• [Exercise details]
Give the count of lines that hold the word "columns" in this listing, with nothing added.

• [Provided entries]
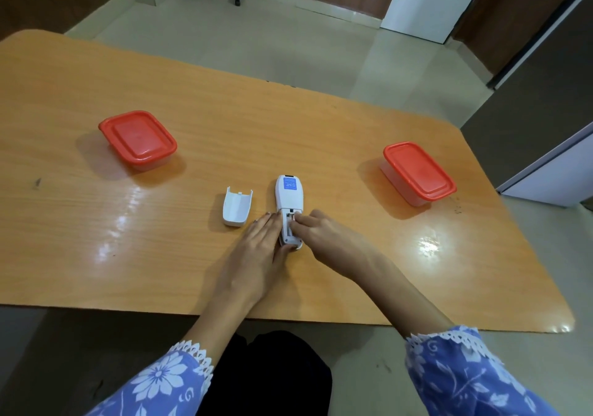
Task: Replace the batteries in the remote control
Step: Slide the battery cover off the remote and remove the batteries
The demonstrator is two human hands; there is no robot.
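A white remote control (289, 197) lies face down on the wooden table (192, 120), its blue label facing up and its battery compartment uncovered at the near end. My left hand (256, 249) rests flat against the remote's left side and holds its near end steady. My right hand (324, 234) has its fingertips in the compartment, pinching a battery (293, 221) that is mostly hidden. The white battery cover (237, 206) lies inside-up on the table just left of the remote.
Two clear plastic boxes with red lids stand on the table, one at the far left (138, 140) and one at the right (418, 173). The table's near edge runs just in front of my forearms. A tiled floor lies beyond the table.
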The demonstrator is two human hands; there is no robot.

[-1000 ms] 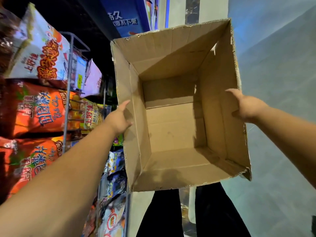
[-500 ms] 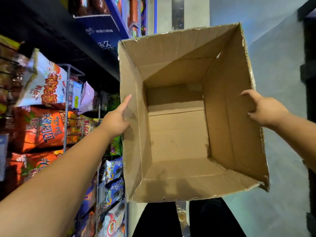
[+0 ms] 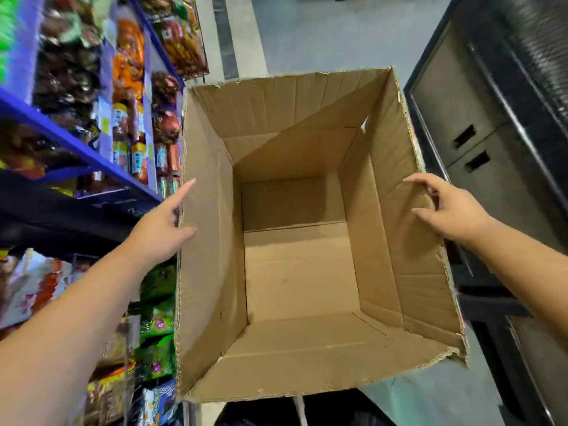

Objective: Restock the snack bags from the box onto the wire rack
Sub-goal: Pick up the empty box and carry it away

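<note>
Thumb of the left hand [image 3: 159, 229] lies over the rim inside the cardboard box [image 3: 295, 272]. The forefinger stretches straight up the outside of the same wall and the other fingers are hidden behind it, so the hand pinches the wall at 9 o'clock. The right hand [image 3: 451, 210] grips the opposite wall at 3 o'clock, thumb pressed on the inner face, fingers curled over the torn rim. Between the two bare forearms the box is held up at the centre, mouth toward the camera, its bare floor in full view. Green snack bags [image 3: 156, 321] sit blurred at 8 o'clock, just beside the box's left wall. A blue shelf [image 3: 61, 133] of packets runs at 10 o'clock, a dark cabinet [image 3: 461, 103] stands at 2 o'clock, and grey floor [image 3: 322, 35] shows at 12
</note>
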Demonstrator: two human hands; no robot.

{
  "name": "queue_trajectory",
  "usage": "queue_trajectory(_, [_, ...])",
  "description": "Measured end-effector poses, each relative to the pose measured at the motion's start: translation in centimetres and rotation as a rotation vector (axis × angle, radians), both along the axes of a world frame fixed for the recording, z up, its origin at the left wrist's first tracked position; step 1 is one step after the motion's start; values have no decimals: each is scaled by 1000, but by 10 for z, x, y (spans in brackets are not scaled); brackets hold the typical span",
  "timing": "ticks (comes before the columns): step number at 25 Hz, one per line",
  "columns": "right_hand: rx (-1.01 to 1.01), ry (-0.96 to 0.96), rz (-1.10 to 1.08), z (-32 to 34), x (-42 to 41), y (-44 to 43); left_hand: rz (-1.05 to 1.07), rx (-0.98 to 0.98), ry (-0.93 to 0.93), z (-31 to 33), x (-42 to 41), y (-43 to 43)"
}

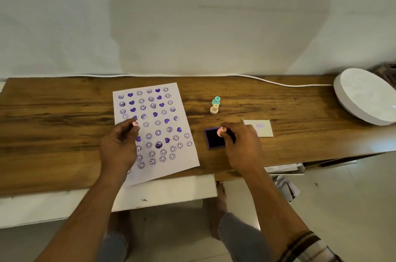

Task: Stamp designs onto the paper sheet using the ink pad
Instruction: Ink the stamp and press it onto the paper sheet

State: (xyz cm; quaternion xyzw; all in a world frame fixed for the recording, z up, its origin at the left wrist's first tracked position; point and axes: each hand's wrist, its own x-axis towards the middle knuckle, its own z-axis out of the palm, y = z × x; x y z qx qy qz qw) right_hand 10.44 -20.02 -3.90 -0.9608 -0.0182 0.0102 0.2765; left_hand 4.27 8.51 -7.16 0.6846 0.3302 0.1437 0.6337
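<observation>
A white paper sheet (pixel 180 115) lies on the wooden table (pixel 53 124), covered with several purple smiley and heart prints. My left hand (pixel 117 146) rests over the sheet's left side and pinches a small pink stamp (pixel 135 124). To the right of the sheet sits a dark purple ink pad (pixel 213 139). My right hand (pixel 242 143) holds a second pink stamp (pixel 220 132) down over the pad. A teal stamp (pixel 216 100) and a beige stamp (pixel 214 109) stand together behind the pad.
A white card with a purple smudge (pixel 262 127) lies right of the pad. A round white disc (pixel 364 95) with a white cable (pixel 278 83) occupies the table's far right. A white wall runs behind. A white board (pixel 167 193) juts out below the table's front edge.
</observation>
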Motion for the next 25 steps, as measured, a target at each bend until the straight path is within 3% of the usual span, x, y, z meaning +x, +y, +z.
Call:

• [Response to this task]
2